The “Knives Out” sequel delivers on all fronts with a stellar cast and compelling plot.
The long-awaited sequel to 2019’s “Knives Out” is finally here. Glass Onion proved to be a rare sequel that surpasses the original. The film opened on Nov. 3 globally, making it the first Netflix film to debut in theater chains.
Glass Onion is an exciting sequel that only returns one character from its predecessor — Daniel Craig as the world’s best detective, Benoit Blanc. This cast is arguably better than the first film, with stellar performances by Edward Norton, Janelle Monáe and Kathryn Hahn.
Filmed during the Covid-19 pandemic, the film is sprinkled with pandemic references and jokes about masks, quarantine and Zoom calls, featuring cameos from Kareem Abdul-Jabbar, Stephen Sondheim and Angela Lansbury.
From the start, Glass Onion already feels like a distinct entity entirely separate from Knives Out. Craig’s charming southern accent as Blanc was the only familiar feeling from the original. Everything from the plot, characters and even shot selection feels like an upgrade.
The plot follows a murder mystery party thrown by eccentric billionaire Miles Bron, played by Edward Norton, on his private island to reunite former friends and business partners. Blanc also receives an invitation to solve the fake murder mystery set up by Bron. However, when one of the guests dies, Blanc is tasked with solving the crime.
One of the things this movie does so well is creating a diverse mix of characters that feel fleshed out. Among them are political candidates, scientists, former actresses and internet sensations. Every character has a unique story and set of motivations that director Rian Johnson lets slowly unfold throughout the film.

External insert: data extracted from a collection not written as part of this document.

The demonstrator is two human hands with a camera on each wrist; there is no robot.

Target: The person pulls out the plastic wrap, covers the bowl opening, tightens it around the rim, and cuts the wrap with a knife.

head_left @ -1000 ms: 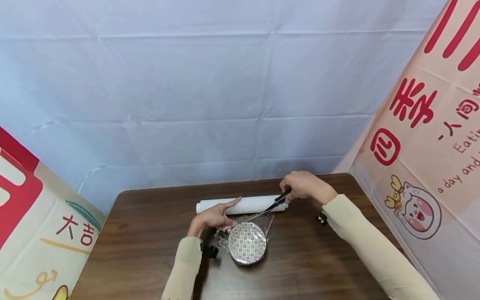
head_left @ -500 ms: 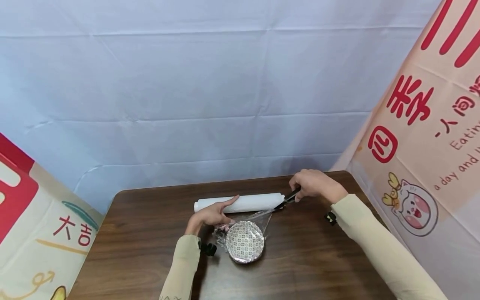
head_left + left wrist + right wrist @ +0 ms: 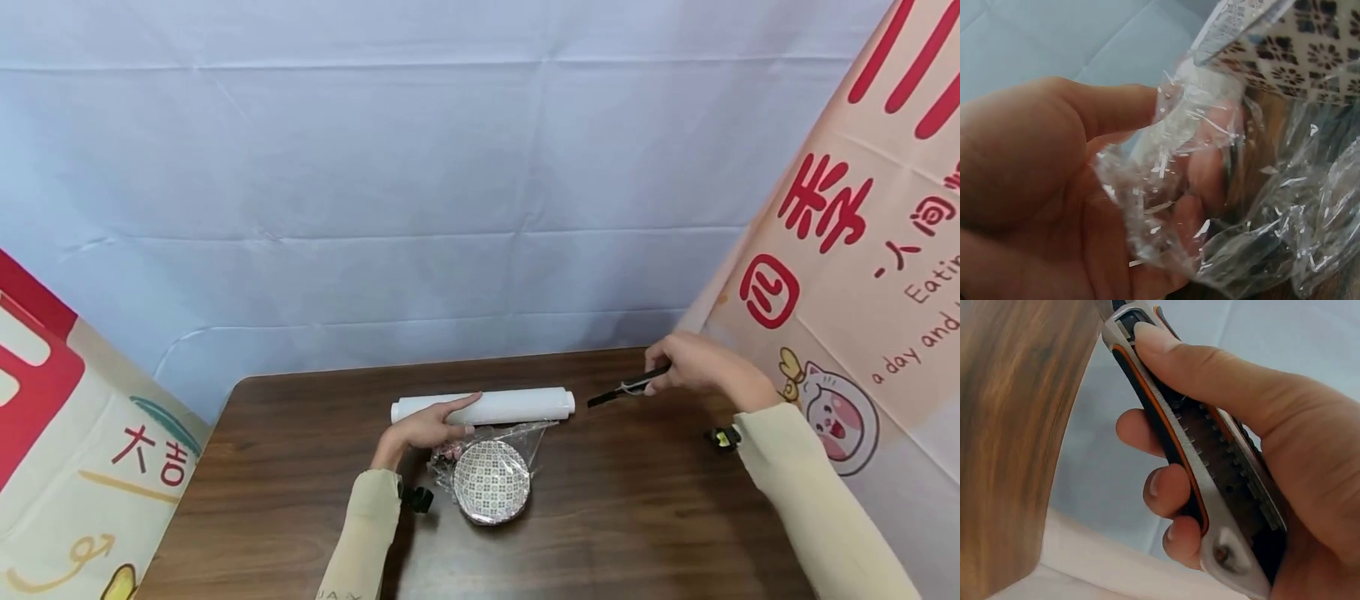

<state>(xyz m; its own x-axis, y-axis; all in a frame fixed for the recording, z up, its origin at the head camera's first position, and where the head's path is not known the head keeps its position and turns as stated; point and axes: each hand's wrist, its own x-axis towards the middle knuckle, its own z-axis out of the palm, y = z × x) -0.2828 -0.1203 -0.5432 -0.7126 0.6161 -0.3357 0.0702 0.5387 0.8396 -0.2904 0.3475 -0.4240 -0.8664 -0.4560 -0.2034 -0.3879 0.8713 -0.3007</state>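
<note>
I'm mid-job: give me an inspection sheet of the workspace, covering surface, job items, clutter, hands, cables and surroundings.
Surface: brown wood-grain table.
Job items: patterned round dish with clear film over it; white roll lying behind; utility knife off the roll's right end.
Clutter: film bunched at the dish's left side; nothing else seen.
Left hand: beside the dish, fingers partly behind film; whether it grips the film is unclear.
Right hand: holds the knife, thumb near its front end.
Cables: nothing seen.
Surroundings: pale backdrop with creases; printed left banner and right banner.
</note>
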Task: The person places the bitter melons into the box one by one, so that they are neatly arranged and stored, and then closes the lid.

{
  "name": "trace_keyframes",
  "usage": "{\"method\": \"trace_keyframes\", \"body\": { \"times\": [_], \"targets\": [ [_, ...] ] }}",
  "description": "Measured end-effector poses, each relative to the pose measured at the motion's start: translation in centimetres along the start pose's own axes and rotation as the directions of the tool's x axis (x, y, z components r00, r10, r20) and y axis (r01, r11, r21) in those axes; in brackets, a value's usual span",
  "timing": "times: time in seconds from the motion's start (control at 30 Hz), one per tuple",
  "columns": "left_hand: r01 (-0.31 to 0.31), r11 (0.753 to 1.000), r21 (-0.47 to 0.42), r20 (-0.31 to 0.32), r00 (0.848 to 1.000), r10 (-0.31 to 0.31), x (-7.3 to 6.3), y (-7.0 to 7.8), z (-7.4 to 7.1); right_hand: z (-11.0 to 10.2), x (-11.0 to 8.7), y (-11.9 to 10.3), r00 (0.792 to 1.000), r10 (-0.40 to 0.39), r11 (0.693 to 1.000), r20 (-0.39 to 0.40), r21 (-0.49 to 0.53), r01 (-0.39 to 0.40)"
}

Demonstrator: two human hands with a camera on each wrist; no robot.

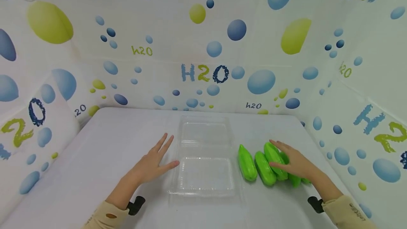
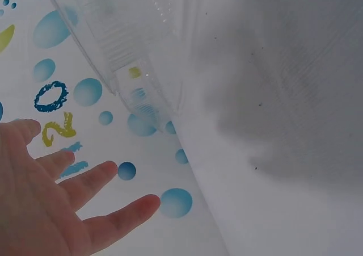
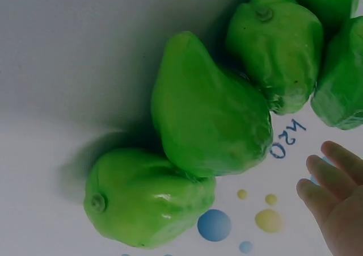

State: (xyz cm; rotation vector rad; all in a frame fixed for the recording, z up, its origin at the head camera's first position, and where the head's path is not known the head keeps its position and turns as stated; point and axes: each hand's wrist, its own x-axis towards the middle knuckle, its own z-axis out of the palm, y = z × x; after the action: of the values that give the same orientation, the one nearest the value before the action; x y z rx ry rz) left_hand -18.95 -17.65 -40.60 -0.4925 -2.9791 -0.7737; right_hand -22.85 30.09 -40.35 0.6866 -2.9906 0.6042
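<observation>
Two hands (image 1: 151, 165) (image 1: 297, 163) outspread, holding nothing | clear container (image 1: 203, 152): head, left wrist only | green vegetables (image 1: 265, 170): head, right wrist only

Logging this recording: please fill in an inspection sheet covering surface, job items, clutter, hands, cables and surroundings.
Surface: white table; a few dark specks in the left wrist view.
Job items: clear tray, two sections, nothing seen inside; at least five green fruits right of it.
Clutter: nothing seen.
Left hand: fingers spread beside the tray's left edge, holding nothing.
Right hand: open by the fruits, gripping none.
Cables: nothing seen.
Surroundings: backdrop with coloured spots and H2O lettering.
</observation>
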Motion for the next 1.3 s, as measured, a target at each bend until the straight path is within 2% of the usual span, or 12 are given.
{"method": "trace_keyframes", "body": {
  "times": [0.23, 0.5, 0.87, 1.3],
  "targets": [
    [-0.005, 0.997, -0.074, 0.023, 1.0, 0.007, 0.0, 0.0, 0.6, 0.2, -0.2, 0.1, 1.0, -0.015, 1.0, -0.022, -0.011, 0.014],
    [0.007, 0.996, -0.092, 0.043, 0.999, -0.003, 0.0, -0.3, 1.7, 0.4, -0.3, 0.2, 0.999, -0.029, 1.0, -0.03, 0.007, 0.029],
    [0.034, 0.985, -0.168, 0.095, 0.995, -0.018, -0.3, -0.3, 2.9, 0.8, -0.4, 0.3, 1.0, -0.012, 1.0, -0.028, -0.014, 0.012],
    [0.006, 0.978, -0.21, 0.086, 0.996, 0.013, -0.6, -0.4, 3.6, 0.8, -0.4, 0.2, 0.999, 0.014, 1.0, -0.029, -0.013, -0.014]
  ]
}}
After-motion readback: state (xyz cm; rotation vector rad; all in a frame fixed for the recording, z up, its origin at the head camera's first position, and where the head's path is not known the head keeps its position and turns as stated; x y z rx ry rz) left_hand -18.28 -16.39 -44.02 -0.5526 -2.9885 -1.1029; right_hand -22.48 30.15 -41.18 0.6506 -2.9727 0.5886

I was most impressed by Janelle Monáe as Andi. I had never seen the R&B singer act before Glass Onion and was pleasantly surprised by the depth she added to the character. Craig obviously shined as the star, but Edward Norton also delivered a strong case for best supporting actor in this film. As someone who loved his performance in the 1998 film “Rounders,” it was refreshing to see Norton step outside of his traditional role.
While I enjoyed the first film, Glass Onion’s script is more thorough in creating a mystery with multiple motivations that leave each character a suspect until the very end. As I tried to piece together the mystery while sitting in the theater, I changed my main suspect multiple times before the secret was out and my hypothesis was destroyed.
The set and shot selection of the film were also stellar. The majority of the film takes place in Bron’s luxurious mansion on his private island in Greece. Complete with oceanside scenery, ornate statues and a literal giant glass onion atop the mansion, every shot felt carefully planned and meaningful. The wardrobe design in the film also provided a fun, colorful experience that highlighted the differences in each character.
Although some, including myself, questioned why the film wasn’t simply called “Knives Out Two,” director Rian Johnson carefully selected the title just as he had carefully developed the script. Glass Onion is a reference to the 1968 Beatles song of the same name. Johnson explained,“I’m always fishing for something fun that Blanc can grab onto as an overwrought metaphor that he can beat to death.” During the film, Blanc himself references the irony of a glass onion as something that seems to have layers, yet the center of it remains obvious and visible.
One of the most exciting things about Glass Onion is that it lends itself to more installments of the franchise. Netflix bought the rights to the film and another sequel for $450 million dollars in 2021. By following the current formula of placing Benoit Blanc in new mysteries surrounded by a compelling cast, it seems Glass Onion could be one of many successful films in the franchise.
Glass Onion was only playing in select theaters from Nov. 23-29 before releasing on Netflix on Dec. 23. As someone who was lucky enough to see it in theaters, I can’t imagine waiting another month to experience this masterpiece. When it’s finally available on Netflix, it’s definitely worth a watch.